╭─ Exercise data

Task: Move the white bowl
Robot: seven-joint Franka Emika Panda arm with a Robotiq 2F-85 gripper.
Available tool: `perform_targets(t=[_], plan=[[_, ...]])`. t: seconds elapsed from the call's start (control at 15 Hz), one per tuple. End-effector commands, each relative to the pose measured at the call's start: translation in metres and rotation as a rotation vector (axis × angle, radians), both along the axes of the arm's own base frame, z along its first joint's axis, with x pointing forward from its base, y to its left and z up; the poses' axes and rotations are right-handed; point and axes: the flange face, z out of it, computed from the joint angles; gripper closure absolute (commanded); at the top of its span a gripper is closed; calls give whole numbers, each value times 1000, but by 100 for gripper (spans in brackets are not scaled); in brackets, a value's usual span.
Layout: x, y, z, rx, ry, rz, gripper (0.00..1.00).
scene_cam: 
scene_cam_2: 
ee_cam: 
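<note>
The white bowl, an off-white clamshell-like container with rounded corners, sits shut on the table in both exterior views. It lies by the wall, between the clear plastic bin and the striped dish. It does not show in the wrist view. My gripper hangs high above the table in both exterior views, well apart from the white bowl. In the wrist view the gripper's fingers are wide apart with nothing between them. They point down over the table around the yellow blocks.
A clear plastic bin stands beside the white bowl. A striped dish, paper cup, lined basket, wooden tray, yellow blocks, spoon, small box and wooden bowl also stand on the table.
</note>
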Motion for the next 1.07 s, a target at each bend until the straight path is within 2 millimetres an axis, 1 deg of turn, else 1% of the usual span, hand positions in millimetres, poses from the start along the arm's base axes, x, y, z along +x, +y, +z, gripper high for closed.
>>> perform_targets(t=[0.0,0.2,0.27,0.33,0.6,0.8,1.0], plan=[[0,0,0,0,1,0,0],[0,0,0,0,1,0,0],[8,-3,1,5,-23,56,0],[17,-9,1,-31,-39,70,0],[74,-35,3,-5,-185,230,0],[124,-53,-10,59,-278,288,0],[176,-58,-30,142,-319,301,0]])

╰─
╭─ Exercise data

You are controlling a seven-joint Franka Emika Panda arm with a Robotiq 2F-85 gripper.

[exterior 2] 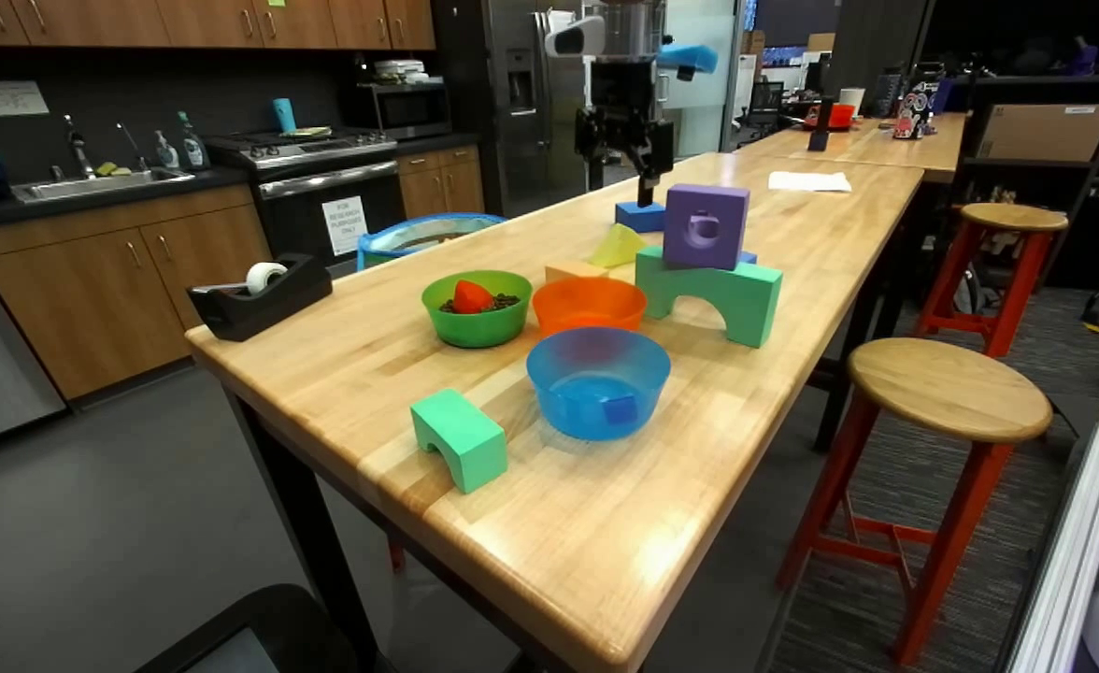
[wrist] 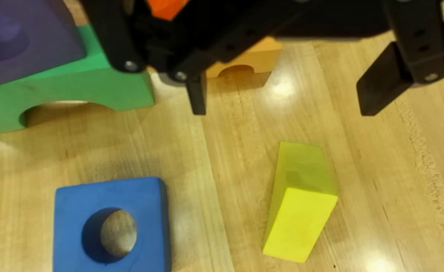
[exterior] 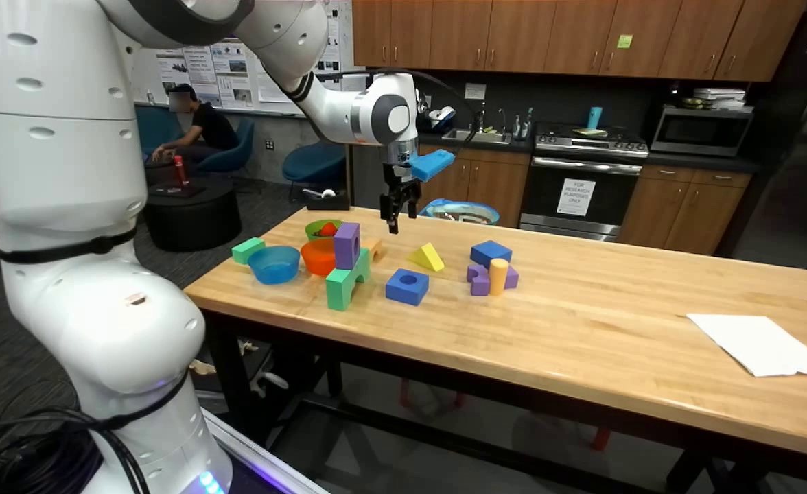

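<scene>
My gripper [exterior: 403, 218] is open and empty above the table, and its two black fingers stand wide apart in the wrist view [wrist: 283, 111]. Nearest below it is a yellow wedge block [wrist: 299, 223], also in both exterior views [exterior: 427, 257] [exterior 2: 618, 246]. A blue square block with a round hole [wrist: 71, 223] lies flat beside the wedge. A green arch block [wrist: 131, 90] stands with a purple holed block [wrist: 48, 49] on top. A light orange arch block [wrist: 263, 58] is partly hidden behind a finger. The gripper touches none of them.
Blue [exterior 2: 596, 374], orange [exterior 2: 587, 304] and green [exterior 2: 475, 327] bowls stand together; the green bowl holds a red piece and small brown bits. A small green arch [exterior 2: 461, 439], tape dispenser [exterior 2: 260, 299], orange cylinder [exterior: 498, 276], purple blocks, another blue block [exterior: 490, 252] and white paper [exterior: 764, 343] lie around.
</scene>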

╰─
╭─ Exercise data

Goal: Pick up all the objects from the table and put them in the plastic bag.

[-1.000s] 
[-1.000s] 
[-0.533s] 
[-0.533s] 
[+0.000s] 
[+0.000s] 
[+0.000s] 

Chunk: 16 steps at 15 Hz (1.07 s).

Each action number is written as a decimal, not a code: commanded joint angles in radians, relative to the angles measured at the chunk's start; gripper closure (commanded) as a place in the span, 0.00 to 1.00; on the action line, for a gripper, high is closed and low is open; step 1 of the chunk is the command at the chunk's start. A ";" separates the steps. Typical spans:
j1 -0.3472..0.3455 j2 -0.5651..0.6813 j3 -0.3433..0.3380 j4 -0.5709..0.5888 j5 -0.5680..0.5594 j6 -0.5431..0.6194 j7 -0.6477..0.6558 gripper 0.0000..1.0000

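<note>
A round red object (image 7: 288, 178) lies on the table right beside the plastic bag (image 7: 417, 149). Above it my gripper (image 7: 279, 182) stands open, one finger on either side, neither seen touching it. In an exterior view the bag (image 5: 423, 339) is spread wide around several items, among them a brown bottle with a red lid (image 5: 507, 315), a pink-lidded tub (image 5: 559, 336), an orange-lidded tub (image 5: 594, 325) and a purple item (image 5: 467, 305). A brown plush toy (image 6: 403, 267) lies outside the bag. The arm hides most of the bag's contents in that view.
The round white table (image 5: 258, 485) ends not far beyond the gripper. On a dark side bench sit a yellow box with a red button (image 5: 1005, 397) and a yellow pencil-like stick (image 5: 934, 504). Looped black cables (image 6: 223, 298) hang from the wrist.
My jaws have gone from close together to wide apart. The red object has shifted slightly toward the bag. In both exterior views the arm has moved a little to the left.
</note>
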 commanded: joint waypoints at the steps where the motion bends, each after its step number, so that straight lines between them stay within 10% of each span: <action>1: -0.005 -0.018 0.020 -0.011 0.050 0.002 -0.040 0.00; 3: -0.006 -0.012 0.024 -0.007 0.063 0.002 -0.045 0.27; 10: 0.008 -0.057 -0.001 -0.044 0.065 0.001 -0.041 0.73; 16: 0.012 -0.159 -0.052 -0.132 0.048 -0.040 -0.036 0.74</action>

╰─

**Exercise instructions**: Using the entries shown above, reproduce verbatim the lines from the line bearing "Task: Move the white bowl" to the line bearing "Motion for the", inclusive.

**Answer to the exercise**:
Task: Move the white bowl
Robot: seven-joint Franka Emika Panda arm with a Robotiq 2F-85 gripper.
Available tool: `perform_targets(t=[_], plan=[[_, ...]])`. t: seconds elapsed from the call's start (control at 15 Hz), one per tuple. End-effector commands, each relative to the pose measured at the call's start: translation in metres and rotation as a rotation vector (axis × angle, radians), both along the axes of the arm's own base frame, z along its first joint's axis, with x pointing forward from its base, y to its left and z up; the poses' axes and rotations are right-handed; point and axes: the flange face, z out of it, computed from the joint angles; gripper closure absolute (commanded); at the top of its span a gripper is closed; calls give whole numbers, each value times 1000, but by 100 for gripper (spans in brackets are not scaled); in brackets, a value's usual span.
Layout: x, y, z, rx, ry, rz, gripper (0.00..1.00).
scene_cam: 
scene_cam_2: 
ee_cam: 
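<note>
The white bowl, an off-white clamshell-like container with rounded corners, sits shut on the table in both exterior views. It lies by the wall, between the clear plastic bin and the striped dish. It does not show in the wrist view. My gripper hangs high above the table in both exterior views, well apart from the white bowl. In the wrist view the gripper's fingers are wide apart with nothing between them. They point down over the table around the yellow blocks.
A clear plastic bin stands beside the white bowl. A striped dish, paper cup, lined basket, wooden tray, yellow blocks, spoon, small box and wooden bowl also stand on the table.
</note>
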Motion for the next 1.07 s, a target at each bend until the straight path is within 2 millimetres an axis, 1 deg of turn, else 1% of the usual span, hand positions in millimetres, poses from the start along the arm's base axes, x, y, z along +x, +y, +z, gripper high for closed.

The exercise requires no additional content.